__Work instruction__:
Retype the listing exactly. Leave out the images.

__Records provided__:

|---|

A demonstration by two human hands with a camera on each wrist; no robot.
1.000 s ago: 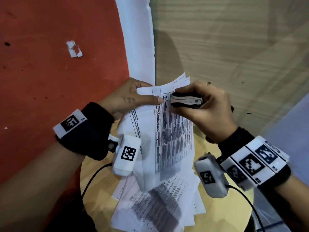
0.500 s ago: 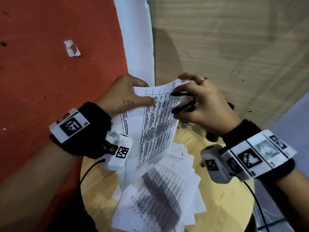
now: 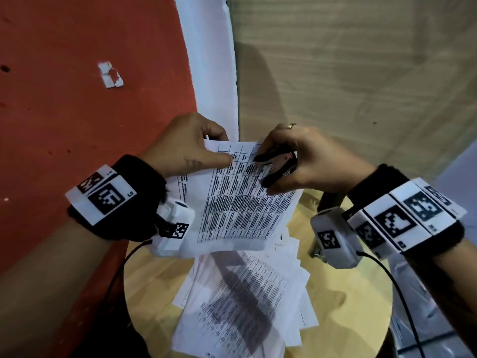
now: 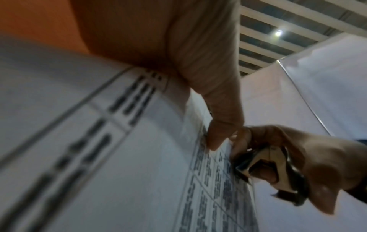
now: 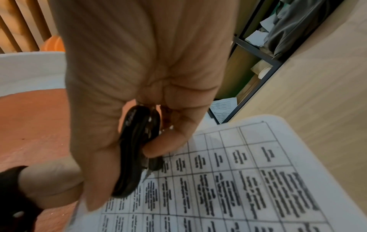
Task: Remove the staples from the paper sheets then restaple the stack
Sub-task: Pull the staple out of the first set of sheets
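Both hands grip as before: left hand (image 3: 185, 146) pinches the sheets (image 3: 242, 202), flatter now; right hand (image 3: 309, 161) squeezes the staple remover (image 3: 277, 164)

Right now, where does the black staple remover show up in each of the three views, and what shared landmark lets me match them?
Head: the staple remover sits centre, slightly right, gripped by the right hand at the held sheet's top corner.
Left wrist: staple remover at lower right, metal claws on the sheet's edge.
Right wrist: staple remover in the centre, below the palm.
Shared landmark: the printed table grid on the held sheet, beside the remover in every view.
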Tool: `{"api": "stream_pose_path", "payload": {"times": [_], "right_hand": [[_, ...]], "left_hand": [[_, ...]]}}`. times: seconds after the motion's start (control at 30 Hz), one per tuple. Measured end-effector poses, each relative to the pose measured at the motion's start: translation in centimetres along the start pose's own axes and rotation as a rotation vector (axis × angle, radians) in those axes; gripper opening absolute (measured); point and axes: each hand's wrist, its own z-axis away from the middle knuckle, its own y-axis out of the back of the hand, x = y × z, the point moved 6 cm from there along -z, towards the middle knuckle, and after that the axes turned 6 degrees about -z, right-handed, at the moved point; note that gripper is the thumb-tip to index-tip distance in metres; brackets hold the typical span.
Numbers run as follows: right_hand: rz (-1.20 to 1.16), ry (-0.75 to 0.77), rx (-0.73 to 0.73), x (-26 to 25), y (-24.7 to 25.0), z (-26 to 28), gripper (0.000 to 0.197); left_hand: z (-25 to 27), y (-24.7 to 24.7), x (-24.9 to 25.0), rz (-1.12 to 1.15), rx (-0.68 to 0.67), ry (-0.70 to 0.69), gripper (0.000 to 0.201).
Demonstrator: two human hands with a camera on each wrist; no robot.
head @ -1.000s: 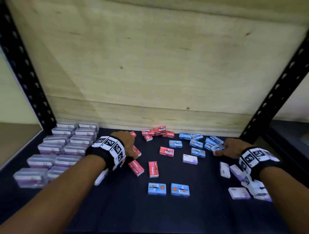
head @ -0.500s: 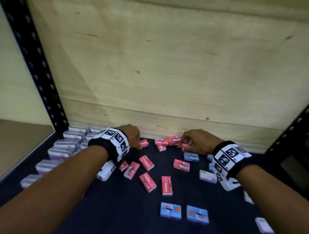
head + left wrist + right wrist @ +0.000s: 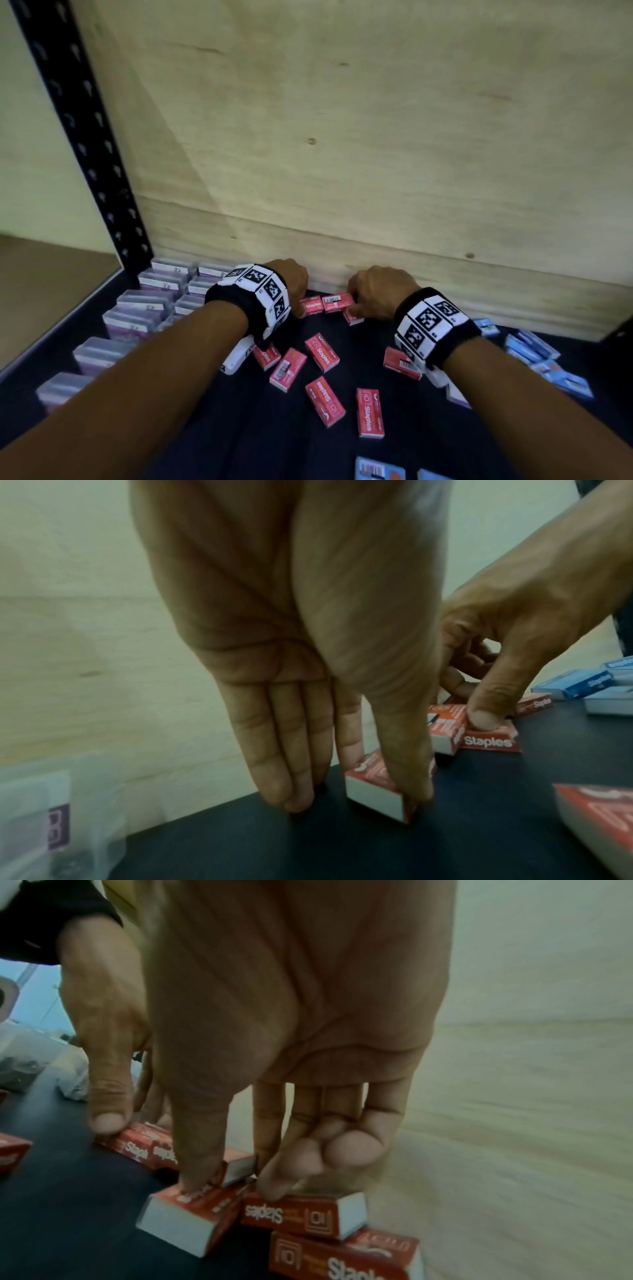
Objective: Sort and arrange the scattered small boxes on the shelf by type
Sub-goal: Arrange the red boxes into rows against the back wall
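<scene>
Red staples boxes (image 3: 337,303) lie in a short row at the back of the dark shelf (image 3: 274,445), against the wooden wall. My left hand (image 3: 301,308) is at the row's left end. In the left wrist view my left hand (image 3: 380,780) pinches one red box (image 3: 373,799) between thumb and index finger, its other fingers straight down on the shelf. My right hand (image 3: 354,301) is at the row's right end. In the right wrist view my right hand (image 3: 236,1187) has its thumb on one red box (image 3: 192,1213) and its index fingertip on another (image 3: 301,1215).
Several loose red boxes (image 3: 322,353) lie between my forearms. Clear boxes with purple labels (image 3: 137,318) stand in rows at the left. Blue boxes (image 3: 534,349) are heaped at the right and two more blue boxes (image 3: 380,471) lie in front. A black post (image 3: 85,137) stands at the left.
My right hand left the blue boxes at the right and came to the red row at the back. My left hand moved back to the same row. The view has closed in.
</scene>
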Motion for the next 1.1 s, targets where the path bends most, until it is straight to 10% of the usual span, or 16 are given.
{"api": "stream_pose_path", "payload": {"times": [1.1], "right_hand": [[-0.177, 0.063, 0.011, -0.4, -0.9, 0.0, 0.033]], "left_hand": [[0.2, 0.9, -1.3, -0.017, 0.029, -0.038, 0.049]]}}
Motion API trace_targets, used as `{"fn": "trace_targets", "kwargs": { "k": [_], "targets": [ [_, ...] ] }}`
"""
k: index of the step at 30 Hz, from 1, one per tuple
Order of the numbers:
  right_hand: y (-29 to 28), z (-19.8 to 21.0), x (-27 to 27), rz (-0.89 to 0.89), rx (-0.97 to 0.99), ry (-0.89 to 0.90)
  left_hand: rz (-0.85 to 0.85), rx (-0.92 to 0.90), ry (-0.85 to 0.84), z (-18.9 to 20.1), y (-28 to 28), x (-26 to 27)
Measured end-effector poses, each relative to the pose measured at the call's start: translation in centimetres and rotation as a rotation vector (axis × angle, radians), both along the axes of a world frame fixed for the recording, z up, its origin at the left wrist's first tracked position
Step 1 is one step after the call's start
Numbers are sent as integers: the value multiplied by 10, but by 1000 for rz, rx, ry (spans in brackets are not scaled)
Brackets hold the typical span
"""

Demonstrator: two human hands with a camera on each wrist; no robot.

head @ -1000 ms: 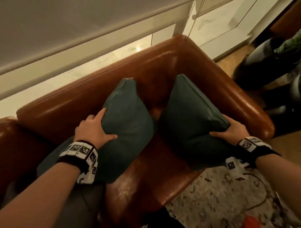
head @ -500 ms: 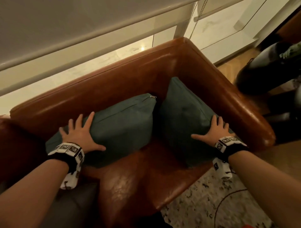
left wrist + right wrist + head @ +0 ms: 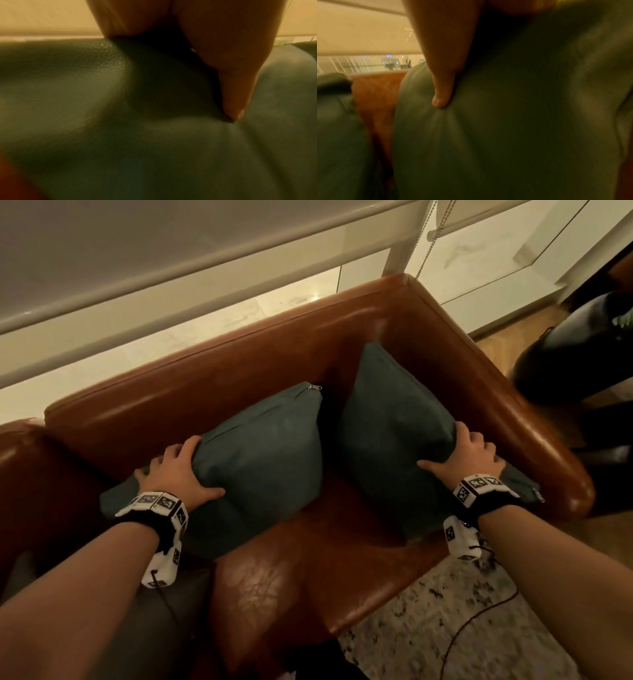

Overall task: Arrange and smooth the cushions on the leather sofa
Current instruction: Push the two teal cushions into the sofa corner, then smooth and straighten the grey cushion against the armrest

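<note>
Left hand point(image 3: 178, 472) grips the left teal cushion point(image 3: 260, 463) at its upper edge, thumb dimpling the grained face. Right hand point(image 3: 469, 455) grips the right teal cushion point(image 3: 390, 426) likewise. Both square, soft cushions lean on the glossy brown leather sofa point(image 3: 212, 392) backrest.

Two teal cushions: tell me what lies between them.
Head view: between left cushion and right cushion, only a dark gap and bare sofa leather.
</note>
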State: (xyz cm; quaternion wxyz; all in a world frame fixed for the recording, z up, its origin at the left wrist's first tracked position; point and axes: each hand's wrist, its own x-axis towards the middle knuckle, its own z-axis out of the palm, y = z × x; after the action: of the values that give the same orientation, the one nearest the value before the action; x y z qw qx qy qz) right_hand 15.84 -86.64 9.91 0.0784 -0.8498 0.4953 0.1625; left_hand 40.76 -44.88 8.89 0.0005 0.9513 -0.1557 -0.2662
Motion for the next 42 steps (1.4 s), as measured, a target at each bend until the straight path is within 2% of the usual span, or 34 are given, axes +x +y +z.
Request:
{"fn": "trace_targets", "kwargs": {
  "k": [3,7,11,14,17,20,22,24,27,30,34,36,39,42],
  "targets": [
    [9,-10,8,5,53,154,-12,-38,-83,2,7,0],
    [14,-7,12,2,90,204,-61,-6,-56,6,17,-11],
    [10,7,6,22,77,202,69,-5,-62,17,38,-23],
    [27,23,4,172,-24,86,137,-29,-105,32,72,-47],
    [75,34,19,454,-31,-237,148,-110,-78,47,117,-95],
    [155,36,39,568,132,-445,218,-145,96,44,170,-161],
    [218,30,51,688,281,-444,355,-177,175,37,210,-202],
    [284,17,60,898,460,-283,485,-198,230,28,253,-237],
    [389,4,72,1185,626,101,645,-220,221,12,321,-274],
    [501,0,86,1401,597,201,872,-208,125,-1,389,-295],
    [654,0,107,1641,483,307,1135,-152,22,-14,479,-293],
    [724,-5,121,1736,457,311,1208,-181,59,-29,519,-286],
    [809,-22,141,1885,350,392,1183,-285,164,-49,556,-277],
    [851,-48,160,1945,141,671,1049,-472,166,-63,576,-285]
  ]
}}
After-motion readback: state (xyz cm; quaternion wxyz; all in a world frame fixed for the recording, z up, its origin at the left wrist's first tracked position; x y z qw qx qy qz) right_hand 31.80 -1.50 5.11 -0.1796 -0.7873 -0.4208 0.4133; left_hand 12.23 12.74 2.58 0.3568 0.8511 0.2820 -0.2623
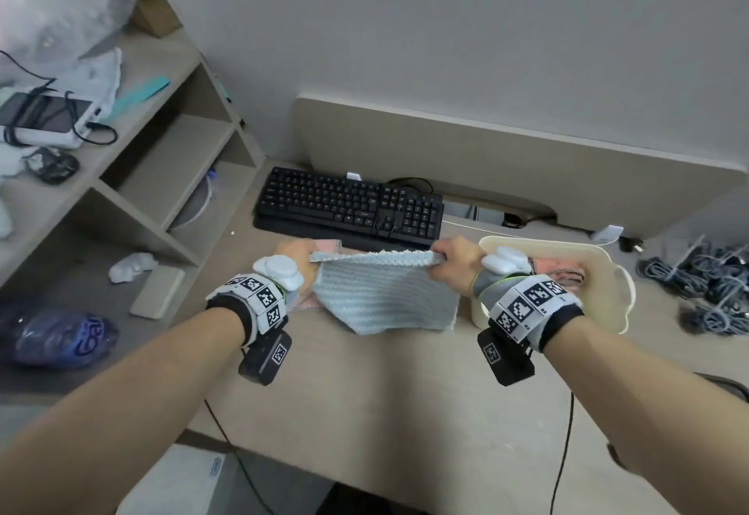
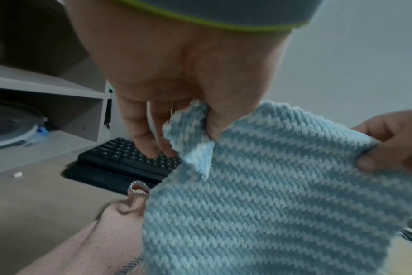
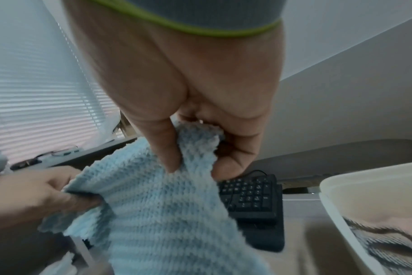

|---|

__Answer for this exercise__:
A demonstration by two human hands with a camera on each wrist; no robot.
1.000 s ago: 
0.500 s ago: 
now: 
now: 
now: 
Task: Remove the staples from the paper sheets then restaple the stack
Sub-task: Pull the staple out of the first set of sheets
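Both hands grip as before: left hand (image 3: 185, 146) pinches the sheets (image 3: 242, 202), flatter now; right hand (image 3: 309, 161) squeezes the staple remover (image 3: 277, 164)

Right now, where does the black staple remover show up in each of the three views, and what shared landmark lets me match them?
Head: the staple remover sits centre, slightly right, gripped by the right hand at the held sheet's top corner.
Left wrist: staple remover at lower right, metal claws on the sheet's edge.
Right wrist: staple remover in the centre, below the palm.
Shared landmark: the printed table grid on the held sheet, beside the remover in every view.
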Tool: `{"api": "stream_pose_path", "payload": {"times": [_], "right_hand": [[_, ...]], "left_hand": [[_, ...]]}}`. times: seconds after the motion's start (control at 30 Hz), one per tuple. Measured end-effector poses, each relative to the pose measured at the motion's start: translation in centimetres along the start pose's own axes and rotation as a rotation vector (axis × angle, radians) in those axes; gripper opening absolute (measured); point and axes: each hand's wrist, its own z-axis away from the middle knuckle, its own y-axis out of the back of the hand, x = y × z, the point moved 6 cm from there along -z, towards the middle knuckle, and after that the axes turned 6 degrees about -z, right-handed, at the moved point; note that gripper is the thumb-tip to index-tip distance in metres; brackets hold the typical span.
Numbers run as follows: right_hand: rz (-1.20 to 1.16), ry (-0.75 to 0.77), rx (-0.73 to 0.73), x (-26 to 25), y (-24.7 to 25.0), z (-26 to 28), gripper (0.000 to 0.197); left_hand: z (-25 to 27), y (-24.7 to 24.7), x (-24.9 to 25.0), rz (-1.12 to 1.15), rx (-0.68 to 0.67), ry (-0.70 to 0.69), gripper (0.000 to 0.201).
Demonstrator: two human hands with a camera on each wrist; no robot.
head @ -1.000s: 
head @ -0.500s: 
head + left wrist + right wrist @ +0.000s: 
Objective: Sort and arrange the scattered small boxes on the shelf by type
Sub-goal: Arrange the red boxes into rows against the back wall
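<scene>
Red staples boxes (image 3: 337,303) lie in a short row at the back of the dark shelf (image 3: 274,445), against the wooden wall. My left hand (image 3: 301,308) is at the row's left end. In the left wrist view my left hand (image 3: 380,780) pinches one red box (image 3: 373,799) between thumb and index finger, its other fingers straight down on the shelf. My right hand (image 3: 354,301) is at the row's right end. In the right wrist view my right hand (image 3: 236,1187) has its thumb on one red box (image 3: 192,1213) and its index fingertip on another (image 3: 301,1215).
Several loose red boxes (image 3: 322,353) lie between my forearms. Clear boxes with purple labels (image 3: 137,318) stand in rows at the left. Blue boxes (image 3: 534,349) are heaped at the right and two more blue boxes (image 3: 380,471) lie in front. A black post (image 3: 85,137) stands at the left.
My right hand left the blue boxes at the right and came to the red row at the back. My left hand moved back to the same row. The view has closed in.
</scene>
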Motion for the next 1.1 s, targets where the path bends most, until it is straight to 10% of the usual span, or 16 are given.
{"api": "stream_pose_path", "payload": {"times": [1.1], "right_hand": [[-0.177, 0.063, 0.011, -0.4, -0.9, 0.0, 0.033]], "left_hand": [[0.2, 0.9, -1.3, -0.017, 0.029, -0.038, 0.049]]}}
Motion API trace_targets, used as `{"fn": "trace_targets", "kwargs": { "k": [_], "targets": [ [_, ...] ] }}`
"""
k: index of the step at 30 Hz, from 1, one per tuple
Order of the numbers:
  right_hand: y (-29 to 28), z (-19.8 to 21.0), x (-27 to 27), rz (-0.89 to 0.89), rx (-0.97 to 0.99), ry (-0.89 to 0.90)
  left_hand: rz (-0.85 to 0.85), rx (-0.92 to 0.90), ry (-0.85 to 0.84), z (-18.9 to 20.1), y (-28 to 28), x (-26 to 27)
Measured end-effector poses, each relative to the pose measured at the call's start: translation in centimetres and rotation as a rotation vector (axis × angle, radians), both along the axes of a world frame fixed for the recording, z up, its origin at the left wrist's first tracked position
Step 1 is one step after the call's start
Numbers are sent as integers: the value multiplied by 10, but by 1000 for rz, rx, ry (spans in brackets are not scaled)
Brackets hold the typical span
"""

Demonstrator: two human hands with a camera on each wrist; no robot.

head @ -1000 ms: 
head @ -500 ms: 
left wrist + right wrist + head @ +0 ms: 

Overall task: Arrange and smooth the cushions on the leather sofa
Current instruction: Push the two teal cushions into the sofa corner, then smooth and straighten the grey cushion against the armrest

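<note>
Left hand point(image 3: 178, 472) grips the left teal cushion point(image 3: 260, 463) at its upper edge, thumb dimpling the grained face. Right hand point(image 3: 469, 455) grips the right teal cushion point(image 3: 390, 426) likewise. Both square, soft cushions lean on the glossy brown leather sofa point(image 3: 212, 392) backrest.

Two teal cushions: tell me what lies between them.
Head view: between left cushion and right cushion, only a dark gap and bare sofa leather.
</note>
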State: (xyz cm; quaternion wxyz; all in a world frame fixed for the recording, z up, its origin at the left wrist's first tracked position; point and axes: each hand's wrist, its own x-axis towards the middle knuckle, its own z-axis out of the palm, y = z × x; after the action: of the values that give the same orientation, the one nearest the value before the action; x y z qw qx qy qz) right_hand 15.84 -86.64 9.91 0.0784 -0.8498 0.4953 0.1625; left_hand 40.76 -44.88 8.89 0.0005 0.9513 -0.1557 -0.2662
Motion for the next 42 steps (1.4 s), as measured, a target at each bend until the straight path is within 2% of the usual span, or 34 are given, axes +x +y +z.
Request:
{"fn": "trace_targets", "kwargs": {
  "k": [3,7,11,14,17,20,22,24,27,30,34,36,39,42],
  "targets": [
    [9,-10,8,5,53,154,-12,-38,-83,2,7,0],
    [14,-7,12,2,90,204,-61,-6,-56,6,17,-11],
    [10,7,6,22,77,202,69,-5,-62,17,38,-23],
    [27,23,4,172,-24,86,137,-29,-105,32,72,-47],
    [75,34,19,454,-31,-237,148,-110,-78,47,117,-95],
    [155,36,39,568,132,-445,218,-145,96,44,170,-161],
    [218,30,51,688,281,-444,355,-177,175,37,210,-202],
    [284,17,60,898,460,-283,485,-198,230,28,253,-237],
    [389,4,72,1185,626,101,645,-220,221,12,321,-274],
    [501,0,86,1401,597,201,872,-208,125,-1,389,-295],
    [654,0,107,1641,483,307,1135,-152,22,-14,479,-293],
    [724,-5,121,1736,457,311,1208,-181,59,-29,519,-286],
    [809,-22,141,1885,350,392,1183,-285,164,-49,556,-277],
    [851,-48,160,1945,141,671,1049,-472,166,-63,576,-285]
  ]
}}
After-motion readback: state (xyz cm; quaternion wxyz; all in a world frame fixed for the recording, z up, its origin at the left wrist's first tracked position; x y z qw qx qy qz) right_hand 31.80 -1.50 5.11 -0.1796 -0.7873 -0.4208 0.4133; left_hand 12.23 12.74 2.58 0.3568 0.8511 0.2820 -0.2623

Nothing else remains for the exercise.